Problem to work on: Figure out the number of lines in the data that hold the string "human". Reply with that figure only.

Recorded data
──────────

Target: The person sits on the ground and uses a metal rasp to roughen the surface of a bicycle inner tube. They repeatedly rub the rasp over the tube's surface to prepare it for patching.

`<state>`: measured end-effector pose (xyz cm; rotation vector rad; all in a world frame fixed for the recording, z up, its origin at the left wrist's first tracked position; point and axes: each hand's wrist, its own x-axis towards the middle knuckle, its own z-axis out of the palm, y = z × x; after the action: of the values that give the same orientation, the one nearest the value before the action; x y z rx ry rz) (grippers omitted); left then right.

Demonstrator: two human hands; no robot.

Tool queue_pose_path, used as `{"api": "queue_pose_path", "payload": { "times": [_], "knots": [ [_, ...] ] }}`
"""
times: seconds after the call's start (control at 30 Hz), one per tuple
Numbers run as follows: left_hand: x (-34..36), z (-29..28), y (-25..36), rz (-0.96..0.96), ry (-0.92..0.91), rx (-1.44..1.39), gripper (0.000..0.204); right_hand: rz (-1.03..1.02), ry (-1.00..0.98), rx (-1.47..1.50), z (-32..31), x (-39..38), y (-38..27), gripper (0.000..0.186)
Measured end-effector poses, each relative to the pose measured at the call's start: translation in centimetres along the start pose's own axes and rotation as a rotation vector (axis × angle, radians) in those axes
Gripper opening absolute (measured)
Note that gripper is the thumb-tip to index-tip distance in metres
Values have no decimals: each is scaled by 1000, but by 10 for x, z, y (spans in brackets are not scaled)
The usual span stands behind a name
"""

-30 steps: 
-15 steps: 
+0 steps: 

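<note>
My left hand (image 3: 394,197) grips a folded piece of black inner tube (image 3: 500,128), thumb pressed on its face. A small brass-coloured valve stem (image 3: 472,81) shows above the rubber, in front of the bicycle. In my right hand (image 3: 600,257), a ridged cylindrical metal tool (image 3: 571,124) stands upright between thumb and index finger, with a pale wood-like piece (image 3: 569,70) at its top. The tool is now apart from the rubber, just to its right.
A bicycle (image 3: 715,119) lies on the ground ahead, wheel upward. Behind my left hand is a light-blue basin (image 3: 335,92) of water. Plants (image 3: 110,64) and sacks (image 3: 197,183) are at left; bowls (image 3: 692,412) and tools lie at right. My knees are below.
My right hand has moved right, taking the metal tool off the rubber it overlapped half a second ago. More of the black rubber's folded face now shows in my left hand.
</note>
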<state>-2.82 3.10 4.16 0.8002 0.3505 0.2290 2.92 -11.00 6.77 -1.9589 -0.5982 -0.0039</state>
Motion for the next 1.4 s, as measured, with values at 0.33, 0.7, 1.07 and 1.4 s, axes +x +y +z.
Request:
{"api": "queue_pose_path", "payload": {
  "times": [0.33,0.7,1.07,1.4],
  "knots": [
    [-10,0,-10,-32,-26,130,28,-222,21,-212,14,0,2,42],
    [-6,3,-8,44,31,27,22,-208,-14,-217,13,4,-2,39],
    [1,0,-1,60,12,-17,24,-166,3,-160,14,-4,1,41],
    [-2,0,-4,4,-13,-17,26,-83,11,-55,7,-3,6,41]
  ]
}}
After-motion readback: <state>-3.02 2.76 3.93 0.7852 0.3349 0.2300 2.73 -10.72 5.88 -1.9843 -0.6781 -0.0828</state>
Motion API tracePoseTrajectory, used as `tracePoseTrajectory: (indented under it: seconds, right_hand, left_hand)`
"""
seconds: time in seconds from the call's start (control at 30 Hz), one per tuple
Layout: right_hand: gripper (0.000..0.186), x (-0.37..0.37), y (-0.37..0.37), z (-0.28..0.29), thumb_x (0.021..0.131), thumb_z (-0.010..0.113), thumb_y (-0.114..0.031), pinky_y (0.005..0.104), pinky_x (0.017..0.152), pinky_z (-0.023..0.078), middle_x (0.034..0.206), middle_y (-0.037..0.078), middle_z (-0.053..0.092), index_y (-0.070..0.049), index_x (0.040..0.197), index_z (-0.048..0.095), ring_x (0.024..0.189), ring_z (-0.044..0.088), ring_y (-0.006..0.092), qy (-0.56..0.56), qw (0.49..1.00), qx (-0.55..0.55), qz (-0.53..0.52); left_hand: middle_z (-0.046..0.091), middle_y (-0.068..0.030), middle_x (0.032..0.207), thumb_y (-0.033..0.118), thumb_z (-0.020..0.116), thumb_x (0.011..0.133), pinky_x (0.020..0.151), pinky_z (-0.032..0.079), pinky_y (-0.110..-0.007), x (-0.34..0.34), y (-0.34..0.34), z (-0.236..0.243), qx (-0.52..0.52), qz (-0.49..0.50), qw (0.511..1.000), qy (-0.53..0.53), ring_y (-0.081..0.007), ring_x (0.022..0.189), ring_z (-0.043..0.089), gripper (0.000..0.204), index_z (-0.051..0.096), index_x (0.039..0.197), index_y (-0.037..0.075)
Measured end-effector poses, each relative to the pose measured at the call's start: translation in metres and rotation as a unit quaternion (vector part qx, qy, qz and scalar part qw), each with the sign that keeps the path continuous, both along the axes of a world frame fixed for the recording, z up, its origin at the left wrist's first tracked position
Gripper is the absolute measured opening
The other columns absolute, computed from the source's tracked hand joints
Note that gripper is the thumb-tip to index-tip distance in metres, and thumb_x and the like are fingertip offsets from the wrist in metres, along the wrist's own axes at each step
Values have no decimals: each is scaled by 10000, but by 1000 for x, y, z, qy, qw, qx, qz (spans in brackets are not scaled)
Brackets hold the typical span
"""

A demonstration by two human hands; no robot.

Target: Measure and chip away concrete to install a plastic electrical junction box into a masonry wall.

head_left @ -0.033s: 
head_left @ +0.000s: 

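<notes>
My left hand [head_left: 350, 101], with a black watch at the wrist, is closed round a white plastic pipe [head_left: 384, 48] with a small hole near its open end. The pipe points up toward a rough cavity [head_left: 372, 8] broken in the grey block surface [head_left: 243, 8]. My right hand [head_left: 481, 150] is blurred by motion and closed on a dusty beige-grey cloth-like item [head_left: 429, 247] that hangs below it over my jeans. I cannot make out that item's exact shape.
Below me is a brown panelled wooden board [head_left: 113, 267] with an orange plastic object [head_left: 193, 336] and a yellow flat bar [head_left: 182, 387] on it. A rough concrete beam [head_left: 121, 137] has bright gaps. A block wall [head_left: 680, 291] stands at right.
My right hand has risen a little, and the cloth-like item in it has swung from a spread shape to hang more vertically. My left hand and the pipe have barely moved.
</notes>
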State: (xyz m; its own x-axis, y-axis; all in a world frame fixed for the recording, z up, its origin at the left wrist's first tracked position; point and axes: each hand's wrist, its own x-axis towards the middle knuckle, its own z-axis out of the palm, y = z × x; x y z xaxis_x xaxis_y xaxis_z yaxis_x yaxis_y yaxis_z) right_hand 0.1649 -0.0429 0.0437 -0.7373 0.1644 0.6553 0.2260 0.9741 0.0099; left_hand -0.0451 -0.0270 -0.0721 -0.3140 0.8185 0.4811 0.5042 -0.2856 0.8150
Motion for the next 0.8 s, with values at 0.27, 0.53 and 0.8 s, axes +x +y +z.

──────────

Output for this exercise: 2